The CAA, which oversees airlines and airports, is often criticised by the aviation industry for what it believes is overly burdensome regulation. For example, Heathrow complained about “draconian” price controls on landing charges last year, which the CAA argued would benefit passengers as they would not see a hike in their air fares.

The minutes also revealed that the regulator is £2m behind schedule on its revenue target for the first seven months of the financial year to November. Last year, the CAA’s revenue was £133.1m, up by £7.3m on 2013.

The shortfall was pinned on the CAA’s international division, which trains staff at overseas regulators and oversees exams for aircraft maintenance engineers and flight crews.
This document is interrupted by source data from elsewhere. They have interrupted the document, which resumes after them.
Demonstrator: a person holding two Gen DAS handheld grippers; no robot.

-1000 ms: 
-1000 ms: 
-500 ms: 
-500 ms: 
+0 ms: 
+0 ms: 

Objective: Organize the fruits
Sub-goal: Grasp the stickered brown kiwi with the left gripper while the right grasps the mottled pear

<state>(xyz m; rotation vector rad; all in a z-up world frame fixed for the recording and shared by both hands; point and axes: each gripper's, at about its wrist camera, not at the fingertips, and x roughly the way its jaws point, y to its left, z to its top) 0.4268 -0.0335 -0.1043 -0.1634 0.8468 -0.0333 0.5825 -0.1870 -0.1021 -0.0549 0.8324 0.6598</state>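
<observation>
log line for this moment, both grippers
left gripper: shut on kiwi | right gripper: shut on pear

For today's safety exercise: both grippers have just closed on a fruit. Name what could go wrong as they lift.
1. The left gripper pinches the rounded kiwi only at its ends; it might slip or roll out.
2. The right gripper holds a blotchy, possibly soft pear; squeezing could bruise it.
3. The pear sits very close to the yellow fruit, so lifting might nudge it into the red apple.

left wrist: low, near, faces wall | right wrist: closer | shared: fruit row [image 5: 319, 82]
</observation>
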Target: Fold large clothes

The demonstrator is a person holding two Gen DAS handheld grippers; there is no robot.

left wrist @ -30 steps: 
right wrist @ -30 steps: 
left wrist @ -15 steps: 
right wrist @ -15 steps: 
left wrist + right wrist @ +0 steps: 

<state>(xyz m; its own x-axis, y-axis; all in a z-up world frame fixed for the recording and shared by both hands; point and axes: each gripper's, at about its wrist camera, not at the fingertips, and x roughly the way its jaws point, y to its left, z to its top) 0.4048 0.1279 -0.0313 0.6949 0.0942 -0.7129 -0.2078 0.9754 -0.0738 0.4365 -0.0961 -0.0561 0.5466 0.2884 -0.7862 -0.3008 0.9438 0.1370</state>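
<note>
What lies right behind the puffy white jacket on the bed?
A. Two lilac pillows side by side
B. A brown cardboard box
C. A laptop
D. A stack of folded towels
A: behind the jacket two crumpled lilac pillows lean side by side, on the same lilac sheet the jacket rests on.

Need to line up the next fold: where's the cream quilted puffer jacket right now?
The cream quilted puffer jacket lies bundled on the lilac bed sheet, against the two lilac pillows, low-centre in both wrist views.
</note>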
However, this division’s fortunes improved in November, when it signed an advisory services contract with the Brunei Department of Civil Aviation.  

The CAA’s chairman, Dame Deirdre Hutton, has talked to the Transport minister Robert Goodwill about the limitations of the organisation’s regulatory powers in the wake of air traffic control’s IT failure in December. Staff at Nats, which controls Britain’s airspace, were unable to access important data at its control centre in Swanwick, Hampshire, resulting  in dozens of flights being delayed or cancelled.

Dame Deirdre repeated concerns that the chief executive, Andrew Haines, had made to the Commons Transport Select Committee shortly after the chaos. He pointed out that the CAA did not have the power to fine Nats, but was going to hand over a series of recommendations on how to beef up its enforcement powers early this year.

An independent inquiry into December’s debacle is underway and is expected to report its findings later this month. One of the major focuses of the report, according to the minutes, is “the lack of resilience built into Nats’ systems”.